──────── Task inputs

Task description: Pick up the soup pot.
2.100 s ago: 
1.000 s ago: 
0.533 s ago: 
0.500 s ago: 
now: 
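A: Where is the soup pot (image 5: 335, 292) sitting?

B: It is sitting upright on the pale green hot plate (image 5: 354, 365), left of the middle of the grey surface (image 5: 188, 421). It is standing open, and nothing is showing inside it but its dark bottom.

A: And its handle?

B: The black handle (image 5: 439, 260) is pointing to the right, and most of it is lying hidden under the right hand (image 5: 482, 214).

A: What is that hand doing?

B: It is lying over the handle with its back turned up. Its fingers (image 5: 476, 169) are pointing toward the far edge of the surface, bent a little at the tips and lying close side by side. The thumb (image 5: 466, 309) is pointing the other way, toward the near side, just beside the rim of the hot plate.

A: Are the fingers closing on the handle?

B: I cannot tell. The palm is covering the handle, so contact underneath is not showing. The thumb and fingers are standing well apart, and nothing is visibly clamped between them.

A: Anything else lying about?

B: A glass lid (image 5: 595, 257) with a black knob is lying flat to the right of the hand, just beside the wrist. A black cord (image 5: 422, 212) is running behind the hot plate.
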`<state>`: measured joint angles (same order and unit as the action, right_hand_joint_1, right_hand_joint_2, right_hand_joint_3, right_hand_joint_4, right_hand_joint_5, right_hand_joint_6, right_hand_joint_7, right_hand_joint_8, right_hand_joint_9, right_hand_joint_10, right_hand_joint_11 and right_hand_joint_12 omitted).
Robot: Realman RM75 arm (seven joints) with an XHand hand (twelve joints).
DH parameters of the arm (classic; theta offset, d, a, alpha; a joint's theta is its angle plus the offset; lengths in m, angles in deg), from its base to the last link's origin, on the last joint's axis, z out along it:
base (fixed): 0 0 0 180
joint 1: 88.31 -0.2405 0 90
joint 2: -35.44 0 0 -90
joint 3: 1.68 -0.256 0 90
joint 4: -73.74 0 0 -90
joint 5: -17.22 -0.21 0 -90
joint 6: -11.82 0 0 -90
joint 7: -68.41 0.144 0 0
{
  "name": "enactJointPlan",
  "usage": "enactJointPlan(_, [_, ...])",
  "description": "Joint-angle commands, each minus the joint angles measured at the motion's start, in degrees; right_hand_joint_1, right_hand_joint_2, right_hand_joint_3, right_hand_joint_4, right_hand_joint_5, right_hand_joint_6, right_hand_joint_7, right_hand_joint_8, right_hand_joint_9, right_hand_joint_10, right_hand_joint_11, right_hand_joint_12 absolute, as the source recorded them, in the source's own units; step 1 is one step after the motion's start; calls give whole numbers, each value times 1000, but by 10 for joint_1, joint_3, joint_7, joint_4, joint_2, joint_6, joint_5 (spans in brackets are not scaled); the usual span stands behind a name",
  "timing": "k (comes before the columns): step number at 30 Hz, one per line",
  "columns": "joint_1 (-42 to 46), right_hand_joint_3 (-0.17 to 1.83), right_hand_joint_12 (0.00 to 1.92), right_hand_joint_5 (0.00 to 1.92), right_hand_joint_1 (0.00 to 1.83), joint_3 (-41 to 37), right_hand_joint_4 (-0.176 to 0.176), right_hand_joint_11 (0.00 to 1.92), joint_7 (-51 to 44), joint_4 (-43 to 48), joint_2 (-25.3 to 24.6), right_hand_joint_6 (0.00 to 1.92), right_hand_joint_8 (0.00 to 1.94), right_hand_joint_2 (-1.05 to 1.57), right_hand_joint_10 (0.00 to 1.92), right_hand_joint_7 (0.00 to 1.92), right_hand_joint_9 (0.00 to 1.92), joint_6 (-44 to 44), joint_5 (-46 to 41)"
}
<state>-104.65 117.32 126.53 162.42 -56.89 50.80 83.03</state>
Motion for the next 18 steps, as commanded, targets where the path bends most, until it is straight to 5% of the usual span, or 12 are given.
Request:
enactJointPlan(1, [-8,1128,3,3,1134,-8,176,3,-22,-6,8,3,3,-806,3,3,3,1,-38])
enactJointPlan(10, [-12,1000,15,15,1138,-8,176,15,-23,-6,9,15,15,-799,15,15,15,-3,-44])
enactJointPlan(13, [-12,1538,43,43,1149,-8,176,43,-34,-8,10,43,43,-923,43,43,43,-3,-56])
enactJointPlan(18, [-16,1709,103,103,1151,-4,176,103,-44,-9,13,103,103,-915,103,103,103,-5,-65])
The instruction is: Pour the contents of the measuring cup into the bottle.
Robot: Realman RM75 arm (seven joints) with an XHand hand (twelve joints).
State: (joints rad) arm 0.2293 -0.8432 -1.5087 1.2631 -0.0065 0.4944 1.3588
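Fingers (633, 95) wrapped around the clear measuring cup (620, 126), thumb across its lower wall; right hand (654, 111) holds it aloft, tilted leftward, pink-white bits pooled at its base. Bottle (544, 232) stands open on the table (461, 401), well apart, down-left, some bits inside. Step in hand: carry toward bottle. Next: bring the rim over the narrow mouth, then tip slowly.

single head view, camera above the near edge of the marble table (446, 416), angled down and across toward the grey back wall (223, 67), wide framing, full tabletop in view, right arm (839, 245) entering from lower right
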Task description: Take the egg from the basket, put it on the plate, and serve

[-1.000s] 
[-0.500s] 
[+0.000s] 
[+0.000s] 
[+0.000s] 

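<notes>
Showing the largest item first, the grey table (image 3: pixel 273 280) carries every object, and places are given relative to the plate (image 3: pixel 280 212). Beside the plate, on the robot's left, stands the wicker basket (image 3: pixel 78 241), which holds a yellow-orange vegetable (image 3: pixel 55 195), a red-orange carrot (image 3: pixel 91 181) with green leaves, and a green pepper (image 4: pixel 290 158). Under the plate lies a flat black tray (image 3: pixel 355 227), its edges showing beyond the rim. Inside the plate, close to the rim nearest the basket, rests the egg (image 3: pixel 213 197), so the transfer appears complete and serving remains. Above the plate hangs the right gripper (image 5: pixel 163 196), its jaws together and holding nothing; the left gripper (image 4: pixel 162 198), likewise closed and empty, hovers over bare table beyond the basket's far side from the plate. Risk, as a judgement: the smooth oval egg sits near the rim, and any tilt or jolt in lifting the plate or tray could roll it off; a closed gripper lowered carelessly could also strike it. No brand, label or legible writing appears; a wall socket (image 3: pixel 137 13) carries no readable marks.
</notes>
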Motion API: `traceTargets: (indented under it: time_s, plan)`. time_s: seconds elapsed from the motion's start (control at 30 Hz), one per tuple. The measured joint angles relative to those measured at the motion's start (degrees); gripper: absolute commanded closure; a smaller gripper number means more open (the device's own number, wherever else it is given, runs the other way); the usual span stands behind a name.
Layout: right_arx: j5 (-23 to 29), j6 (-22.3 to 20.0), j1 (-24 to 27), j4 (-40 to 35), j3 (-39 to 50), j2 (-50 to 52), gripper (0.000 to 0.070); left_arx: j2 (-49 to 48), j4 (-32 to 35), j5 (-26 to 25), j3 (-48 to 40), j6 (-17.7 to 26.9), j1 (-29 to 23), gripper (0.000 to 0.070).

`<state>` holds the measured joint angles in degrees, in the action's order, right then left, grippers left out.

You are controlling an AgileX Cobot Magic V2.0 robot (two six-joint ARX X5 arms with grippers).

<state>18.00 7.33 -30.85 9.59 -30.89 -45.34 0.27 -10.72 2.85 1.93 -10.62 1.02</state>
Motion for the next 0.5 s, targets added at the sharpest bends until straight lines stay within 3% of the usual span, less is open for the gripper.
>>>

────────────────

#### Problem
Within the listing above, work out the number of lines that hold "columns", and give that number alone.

#### Response box
2